BEGIN Supplied data

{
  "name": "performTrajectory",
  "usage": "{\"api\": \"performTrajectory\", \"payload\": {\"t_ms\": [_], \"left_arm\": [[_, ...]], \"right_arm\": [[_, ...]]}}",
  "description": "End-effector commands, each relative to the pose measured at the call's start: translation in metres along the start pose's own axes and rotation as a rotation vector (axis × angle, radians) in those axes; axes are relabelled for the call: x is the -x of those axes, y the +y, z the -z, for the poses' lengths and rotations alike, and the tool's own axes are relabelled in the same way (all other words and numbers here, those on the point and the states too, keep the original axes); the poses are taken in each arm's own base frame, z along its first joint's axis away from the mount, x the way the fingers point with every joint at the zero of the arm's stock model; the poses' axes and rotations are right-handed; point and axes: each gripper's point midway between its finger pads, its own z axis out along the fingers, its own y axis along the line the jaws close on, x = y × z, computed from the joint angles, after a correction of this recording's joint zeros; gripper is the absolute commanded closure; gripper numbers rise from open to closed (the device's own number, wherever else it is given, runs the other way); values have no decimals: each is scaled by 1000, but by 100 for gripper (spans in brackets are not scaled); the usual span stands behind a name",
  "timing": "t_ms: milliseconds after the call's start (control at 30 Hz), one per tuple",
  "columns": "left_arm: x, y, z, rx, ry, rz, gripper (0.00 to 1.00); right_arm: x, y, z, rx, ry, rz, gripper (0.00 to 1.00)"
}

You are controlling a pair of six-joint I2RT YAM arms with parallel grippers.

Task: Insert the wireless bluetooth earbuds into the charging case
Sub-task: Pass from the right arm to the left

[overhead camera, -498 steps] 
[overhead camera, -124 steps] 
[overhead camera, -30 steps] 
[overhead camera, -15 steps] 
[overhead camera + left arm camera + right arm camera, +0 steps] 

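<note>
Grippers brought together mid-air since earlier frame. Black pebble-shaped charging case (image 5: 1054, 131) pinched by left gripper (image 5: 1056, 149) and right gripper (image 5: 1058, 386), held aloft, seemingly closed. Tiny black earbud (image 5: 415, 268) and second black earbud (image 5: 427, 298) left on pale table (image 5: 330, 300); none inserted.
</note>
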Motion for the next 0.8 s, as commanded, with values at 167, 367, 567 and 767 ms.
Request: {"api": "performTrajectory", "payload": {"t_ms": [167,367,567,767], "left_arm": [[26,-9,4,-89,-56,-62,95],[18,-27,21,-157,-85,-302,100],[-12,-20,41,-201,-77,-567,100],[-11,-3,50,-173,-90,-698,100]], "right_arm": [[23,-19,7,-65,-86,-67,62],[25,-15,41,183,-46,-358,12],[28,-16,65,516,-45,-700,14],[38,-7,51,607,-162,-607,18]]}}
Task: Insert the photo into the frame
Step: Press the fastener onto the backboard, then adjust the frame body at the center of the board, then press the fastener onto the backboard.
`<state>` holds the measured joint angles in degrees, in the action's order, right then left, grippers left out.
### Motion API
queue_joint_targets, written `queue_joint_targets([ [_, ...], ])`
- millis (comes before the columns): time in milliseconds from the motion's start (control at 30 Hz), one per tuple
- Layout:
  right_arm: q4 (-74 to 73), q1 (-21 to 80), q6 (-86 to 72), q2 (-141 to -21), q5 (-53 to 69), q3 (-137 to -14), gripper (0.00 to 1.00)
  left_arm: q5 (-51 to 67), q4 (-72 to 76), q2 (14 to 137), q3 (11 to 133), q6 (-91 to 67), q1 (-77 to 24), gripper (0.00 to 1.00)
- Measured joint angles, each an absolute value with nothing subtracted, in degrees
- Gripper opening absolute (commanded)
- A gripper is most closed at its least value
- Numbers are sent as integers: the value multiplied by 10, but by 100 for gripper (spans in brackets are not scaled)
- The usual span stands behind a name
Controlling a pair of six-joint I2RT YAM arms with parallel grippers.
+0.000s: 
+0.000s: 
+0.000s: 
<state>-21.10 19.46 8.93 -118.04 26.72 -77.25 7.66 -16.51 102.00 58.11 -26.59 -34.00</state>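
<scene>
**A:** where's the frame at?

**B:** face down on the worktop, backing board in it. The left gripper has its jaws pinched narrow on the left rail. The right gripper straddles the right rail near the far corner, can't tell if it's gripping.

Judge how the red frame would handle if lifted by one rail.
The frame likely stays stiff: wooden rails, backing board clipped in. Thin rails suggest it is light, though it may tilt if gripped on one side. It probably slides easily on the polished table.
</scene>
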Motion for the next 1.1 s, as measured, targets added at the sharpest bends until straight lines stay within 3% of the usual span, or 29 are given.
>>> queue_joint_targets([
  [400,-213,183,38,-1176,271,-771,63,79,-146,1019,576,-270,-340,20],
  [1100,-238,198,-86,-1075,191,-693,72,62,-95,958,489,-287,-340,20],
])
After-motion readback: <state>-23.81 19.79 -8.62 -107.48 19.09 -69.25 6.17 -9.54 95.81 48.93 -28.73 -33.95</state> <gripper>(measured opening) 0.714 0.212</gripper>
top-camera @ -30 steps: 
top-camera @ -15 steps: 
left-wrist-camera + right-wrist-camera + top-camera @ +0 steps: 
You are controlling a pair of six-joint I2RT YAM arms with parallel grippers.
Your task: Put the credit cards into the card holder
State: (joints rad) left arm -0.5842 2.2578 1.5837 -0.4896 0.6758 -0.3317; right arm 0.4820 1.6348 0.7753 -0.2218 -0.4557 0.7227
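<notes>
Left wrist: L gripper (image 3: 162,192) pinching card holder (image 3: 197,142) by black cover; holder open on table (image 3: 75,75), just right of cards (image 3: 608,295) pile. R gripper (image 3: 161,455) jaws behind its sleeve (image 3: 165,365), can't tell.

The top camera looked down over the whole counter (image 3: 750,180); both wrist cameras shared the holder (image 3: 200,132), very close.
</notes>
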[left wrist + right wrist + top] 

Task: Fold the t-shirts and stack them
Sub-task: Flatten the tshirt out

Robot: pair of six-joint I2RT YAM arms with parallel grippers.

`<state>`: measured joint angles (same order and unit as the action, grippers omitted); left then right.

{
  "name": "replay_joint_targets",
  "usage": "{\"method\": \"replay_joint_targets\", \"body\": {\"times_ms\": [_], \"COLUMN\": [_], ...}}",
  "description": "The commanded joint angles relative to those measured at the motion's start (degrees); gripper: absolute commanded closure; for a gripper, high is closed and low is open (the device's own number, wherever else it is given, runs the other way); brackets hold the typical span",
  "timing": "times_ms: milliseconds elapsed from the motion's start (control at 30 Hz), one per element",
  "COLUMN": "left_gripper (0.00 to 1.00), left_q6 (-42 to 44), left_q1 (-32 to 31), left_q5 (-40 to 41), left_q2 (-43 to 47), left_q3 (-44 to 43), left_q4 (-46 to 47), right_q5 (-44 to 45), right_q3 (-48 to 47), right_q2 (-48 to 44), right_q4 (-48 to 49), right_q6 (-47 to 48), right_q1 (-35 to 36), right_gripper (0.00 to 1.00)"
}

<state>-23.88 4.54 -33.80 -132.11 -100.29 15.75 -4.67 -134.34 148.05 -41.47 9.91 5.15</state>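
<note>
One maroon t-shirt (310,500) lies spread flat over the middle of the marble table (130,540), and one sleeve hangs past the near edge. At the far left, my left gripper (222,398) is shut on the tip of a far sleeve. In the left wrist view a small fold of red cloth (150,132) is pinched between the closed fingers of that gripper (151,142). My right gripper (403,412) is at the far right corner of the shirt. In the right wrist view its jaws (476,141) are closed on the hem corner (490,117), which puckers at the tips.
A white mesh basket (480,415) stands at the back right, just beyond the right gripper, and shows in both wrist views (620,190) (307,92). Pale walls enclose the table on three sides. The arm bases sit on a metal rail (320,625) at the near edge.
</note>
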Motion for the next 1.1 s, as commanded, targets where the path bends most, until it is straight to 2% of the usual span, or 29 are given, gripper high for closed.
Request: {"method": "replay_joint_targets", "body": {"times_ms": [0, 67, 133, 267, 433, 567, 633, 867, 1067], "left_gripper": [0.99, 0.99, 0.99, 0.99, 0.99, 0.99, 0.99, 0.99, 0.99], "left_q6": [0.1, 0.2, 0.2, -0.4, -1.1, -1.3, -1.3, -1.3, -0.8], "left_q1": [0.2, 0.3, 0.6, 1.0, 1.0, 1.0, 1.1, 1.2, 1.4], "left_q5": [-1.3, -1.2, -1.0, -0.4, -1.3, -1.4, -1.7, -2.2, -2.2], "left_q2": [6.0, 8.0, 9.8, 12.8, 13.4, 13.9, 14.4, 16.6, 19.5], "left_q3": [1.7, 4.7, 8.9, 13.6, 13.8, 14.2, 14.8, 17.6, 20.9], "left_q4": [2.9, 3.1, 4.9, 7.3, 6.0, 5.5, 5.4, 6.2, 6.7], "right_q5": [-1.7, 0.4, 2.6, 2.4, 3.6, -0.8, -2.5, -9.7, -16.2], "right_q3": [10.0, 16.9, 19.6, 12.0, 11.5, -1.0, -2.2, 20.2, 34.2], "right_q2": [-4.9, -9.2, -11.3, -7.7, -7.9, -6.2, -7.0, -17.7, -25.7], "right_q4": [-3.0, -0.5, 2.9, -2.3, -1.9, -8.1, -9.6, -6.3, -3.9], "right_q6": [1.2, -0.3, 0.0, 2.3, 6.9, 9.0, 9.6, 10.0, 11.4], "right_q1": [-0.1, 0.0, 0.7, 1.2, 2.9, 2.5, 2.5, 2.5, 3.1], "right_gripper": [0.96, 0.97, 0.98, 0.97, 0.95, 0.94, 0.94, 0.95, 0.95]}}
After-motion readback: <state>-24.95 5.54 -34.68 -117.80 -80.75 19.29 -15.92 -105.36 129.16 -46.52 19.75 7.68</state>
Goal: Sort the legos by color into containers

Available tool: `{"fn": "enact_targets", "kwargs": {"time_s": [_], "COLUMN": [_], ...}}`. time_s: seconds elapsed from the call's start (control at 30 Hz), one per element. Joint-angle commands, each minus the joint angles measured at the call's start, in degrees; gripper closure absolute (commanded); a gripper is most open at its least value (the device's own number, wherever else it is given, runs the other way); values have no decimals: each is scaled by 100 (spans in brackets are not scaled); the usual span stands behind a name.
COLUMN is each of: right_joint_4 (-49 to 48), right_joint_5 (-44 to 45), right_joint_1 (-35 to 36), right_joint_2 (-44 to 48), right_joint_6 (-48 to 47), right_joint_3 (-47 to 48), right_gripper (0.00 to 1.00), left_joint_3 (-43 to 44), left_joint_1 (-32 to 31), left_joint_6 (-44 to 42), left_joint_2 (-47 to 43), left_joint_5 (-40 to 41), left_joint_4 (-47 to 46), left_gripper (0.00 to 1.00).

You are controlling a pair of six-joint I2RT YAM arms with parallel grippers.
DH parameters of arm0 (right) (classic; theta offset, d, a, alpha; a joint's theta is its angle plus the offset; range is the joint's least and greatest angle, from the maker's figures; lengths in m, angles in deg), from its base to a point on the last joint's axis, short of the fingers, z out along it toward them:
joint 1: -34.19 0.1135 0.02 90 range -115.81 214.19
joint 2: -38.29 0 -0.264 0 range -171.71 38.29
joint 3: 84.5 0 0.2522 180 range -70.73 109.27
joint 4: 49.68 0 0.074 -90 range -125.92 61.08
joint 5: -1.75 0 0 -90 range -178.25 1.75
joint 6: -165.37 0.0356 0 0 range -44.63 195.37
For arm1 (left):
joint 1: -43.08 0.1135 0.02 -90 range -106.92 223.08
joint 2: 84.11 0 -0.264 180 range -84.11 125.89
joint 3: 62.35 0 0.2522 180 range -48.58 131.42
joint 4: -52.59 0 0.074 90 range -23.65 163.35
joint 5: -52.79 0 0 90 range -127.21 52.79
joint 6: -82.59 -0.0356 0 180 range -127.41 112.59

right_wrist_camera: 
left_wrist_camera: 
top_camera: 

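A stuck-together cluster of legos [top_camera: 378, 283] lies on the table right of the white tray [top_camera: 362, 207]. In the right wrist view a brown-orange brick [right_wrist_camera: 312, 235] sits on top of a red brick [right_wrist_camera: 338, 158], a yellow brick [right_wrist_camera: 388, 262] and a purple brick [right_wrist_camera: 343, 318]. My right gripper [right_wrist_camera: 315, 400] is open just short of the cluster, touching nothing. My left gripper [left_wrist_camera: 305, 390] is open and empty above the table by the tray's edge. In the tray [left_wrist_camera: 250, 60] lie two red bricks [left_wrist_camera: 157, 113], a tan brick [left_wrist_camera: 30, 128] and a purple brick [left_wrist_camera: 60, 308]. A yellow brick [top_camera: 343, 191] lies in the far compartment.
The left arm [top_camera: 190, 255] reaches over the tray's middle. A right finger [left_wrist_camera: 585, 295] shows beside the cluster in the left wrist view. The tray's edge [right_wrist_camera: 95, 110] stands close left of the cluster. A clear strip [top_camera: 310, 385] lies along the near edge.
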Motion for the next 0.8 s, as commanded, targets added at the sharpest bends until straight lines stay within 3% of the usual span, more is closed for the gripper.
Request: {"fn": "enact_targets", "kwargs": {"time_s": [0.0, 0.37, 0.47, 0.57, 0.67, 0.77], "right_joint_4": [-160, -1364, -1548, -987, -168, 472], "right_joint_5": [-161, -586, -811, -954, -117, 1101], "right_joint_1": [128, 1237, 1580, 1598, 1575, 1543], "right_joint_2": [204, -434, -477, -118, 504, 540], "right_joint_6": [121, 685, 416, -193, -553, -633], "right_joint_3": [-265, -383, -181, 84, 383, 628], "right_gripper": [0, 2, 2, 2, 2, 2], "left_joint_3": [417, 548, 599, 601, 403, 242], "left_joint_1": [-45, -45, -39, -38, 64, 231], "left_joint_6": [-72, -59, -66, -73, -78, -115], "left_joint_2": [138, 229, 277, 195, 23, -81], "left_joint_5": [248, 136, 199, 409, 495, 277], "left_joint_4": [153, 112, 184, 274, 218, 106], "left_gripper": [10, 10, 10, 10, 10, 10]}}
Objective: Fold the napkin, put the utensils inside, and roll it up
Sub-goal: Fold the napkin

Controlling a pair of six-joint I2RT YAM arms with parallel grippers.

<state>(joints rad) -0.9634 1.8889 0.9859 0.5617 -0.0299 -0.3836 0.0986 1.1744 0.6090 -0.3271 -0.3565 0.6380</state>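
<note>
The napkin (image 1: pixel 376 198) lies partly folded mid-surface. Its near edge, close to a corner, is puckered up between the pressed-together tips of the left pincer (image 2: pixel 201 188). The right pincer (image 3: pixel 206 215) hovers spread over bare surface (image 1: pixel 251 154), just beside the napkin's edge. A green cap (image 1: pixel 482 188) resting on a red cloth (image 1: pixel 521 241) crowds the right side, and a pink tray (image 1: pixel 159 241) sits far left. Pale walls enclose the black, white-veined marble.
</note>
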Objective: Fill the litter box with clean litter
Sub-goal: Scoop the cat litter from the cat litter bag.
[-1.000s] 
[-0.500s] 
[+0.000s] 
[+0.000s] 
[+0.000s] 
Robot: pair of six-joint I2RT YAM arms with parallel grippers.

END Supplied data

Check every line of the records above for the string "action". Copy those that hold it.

**Answer section:**
`<state>` holds the measured joint angles in degrees, in the action's order, right then left, grippers left out.
`<state>`: measured joint angles (same order and unit as the action, grippers omitted); left then right.

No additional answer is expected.